Agreed. I was thinking either finding a way to improve the probe in
libbpf, or waiting for some more time until 5.11 gets old, but this may
take years :/

> Should
> we at some point follow up with something like:
> 
> if (kernel_version >= 5.11) { don't touch memlock; }
> 
> ?
> 
> I guess we care only about <5.11 because of the backports, but 5.11+
> kernels are guaranteed to have memcg.

You mean from uname() and parsing the release?

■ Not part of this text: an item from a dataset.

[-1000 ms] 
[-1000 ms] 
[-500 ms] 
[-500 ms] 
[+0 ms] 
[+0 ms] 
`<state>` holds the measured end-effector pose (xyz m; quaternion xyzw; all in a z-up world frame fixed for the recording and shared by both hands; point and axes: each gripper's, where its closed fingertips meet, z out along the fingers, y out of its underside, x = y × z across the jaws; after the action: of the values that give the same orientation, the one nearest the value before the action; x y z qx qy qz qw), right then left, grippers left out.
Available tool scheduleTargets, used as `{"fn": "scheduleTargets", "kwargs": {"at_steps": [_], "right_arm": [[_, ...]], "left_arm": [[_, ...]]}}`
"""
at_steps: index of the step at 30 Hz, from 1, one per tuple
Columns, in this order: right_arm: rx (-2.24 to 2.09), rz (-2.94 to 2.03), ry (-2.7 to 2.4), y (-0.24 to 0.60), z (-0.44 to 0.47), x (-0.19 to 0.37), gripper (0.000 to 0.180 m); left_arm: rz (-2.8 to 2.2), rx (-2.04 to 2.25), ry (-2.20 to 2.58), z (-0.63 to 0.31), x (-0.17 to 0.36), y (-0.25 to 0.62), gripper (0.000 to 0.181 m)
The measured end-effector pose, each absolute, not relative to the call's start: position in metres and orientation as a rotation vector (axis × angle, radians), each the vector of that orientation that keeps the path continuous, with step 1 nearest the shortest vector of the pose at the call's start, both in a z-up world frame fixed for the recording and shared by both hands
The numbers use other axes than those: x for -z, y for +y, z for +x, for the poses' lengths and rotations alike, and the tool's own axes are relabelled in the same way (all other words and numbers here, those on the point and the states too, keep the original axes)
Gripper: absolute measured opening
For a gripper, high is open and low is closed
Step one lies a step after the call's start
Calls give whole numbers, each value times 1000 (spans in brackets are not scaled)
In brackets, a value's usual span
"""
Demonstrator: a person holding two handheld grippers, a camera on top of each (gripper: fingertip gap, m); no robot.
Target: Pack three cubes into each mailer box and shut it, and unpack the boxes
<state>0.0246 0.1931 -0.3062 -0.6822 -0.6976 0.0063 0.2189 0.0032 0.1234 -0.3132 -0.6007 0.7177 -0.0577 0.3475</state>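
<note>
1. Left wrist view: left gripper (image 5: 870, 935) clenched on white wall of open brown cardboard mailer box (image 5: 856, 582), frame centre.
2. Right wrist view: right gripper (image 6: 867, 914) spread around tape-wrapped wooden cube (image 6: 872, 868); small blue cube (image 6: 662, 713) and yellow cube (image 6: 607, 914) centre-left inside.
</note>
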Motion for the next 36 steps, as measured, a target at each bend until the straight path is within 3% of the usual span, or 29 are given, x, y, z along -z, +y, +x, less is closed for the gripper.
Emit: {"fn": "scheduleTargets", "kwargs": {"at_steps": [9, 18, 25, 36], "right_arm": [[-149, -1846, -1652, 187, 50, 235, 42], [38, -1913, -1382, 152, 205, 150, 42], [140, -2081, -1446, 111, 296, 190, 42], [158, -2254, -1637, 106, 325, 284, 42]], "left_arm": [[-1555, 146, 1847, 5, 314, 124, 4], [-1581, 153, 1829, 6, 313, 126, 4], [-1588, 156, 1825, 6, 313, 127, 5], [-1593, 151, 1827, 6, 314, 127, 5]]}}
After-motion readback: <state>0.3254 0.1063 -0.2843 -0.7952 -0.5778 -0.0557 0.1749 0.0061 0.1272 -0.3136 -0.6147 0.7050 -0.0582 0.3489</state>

Yes I suppose we could do
that, can do as a follow-up.

> 
> I'm not sure whether memlock is used out there in the distros (and
> especially for root/bpf_capable), so I'm also not sure whether we
> really care or not.

Not sure either. For what it's worth, I've never seen complaints so far
from users about the rlimit being raised (from bpftool or other BPF apps).